TO DO: The answer must consist of every line in the data below that holds the word "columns".
[[ GIVEN INFORMATION, beginning ]]
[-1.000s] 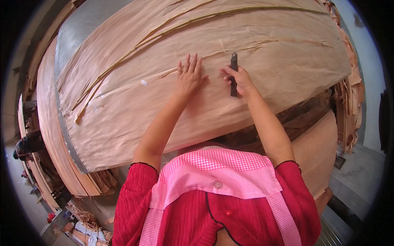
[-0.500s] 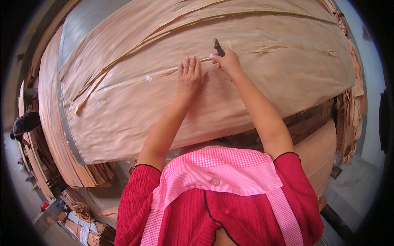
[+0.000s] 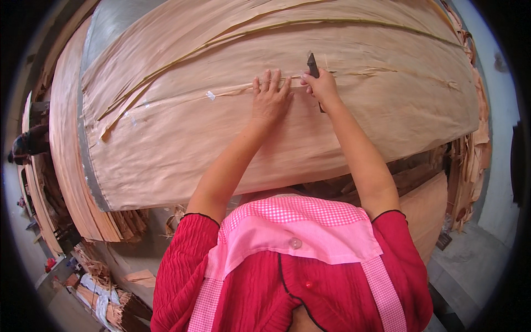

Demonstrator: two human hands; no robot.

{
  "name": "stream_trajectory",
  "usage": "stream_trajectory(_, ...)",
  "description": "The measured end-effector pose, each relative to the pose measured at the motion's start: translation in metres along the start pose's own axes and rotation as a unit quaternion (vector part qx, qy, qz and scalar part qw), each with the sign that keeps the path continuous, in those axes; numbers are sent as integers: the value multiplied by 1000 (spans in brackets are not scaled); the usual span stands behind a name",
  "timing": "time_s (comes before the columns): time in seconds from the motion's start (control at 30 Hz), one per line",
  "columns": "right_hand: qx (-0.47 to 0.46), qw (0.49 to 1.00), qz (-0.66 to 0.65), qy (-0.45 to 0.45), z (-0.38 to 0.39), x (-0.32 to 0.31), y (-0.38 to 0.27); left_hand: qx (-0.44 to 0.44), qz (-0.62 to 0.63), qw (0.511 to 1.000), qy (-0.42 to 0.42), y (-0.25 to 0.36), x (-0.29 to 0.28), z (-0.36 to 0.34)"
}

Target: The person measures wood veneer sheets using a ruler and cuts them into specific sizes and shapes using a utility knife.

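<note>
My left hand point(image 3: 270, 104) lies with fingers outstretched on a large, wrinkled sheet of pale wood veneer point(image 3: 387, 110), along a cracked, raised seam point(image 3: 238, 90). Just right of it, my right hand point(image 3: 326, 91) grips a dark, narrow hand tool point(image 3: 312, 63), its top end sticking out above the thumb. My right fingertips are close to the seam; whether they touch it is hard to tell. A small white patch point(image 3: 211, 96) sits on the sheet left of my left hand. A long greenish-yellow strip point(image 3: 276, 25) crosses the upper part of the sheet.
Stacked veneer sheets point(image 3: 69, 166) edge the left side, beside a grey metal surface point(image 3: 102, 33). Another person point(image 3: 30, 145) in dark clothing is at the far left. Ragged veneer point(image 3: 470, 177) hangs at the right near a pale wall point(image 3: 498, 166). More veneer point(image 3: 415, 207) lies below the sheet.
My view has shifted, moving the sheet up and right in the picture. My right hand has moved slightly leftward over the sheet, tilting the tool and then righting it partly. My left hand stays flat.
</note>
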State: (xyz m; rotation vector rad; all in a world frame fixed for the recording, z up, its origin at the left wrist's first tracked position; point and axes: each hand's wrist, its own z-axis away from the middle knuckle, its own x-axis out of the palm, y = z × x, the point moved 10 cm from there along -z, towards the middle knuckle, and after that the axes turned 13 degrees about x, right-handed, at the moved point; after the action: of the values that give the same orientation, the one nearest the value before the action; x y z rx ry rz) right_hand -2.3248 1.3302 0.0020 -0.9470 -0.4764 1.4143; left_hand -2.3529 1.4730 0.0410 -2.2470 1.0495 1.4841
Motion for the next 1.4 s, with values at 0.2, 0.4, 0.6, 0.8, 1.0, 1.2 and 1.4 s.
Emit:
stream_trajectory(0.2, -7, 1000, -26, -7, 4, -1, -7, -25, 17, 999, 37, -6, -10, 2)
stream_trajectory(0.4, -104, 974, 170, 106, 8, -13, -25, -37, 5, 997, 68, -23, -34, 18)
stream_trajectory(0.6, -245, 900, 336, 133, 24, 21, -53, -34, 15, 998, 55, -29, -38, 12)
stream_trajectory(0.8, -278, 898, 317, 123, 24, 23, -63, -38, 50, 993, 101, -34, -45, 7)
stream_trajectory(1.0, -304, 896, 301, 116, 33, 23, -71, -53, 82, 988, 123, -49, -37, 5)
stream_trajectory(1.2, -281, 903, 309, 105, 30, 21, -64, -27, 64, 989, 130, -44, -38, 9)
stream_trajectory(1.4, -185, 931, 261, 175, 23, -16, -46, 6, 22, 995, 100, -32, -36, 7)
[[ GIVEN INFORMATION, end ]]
TASK OUTPUT:
  "timing": "time_s (comes before the columns): time in seconds from the motion's start (control at 30 Hz), one per line",
  "columns": "right_hand: qx (-0.47 to 0.46), qw (0.49 to 1.00), qz (-0.66 to 0.65), qy (-0.45 to 0.45), z (-0.38 to 0.39), x (-0.32 to 0.31), y (-0.38 to 0.27); left_hand: qx (-0.44 to 0.44), qz (-0.62 to 0.63), qw (0.511 to 1.000), qy (-0.42 to 0.42), y (-0.25 to 0.36), x (-0.29 to 0.28), z (-0.36 to 0.34)"

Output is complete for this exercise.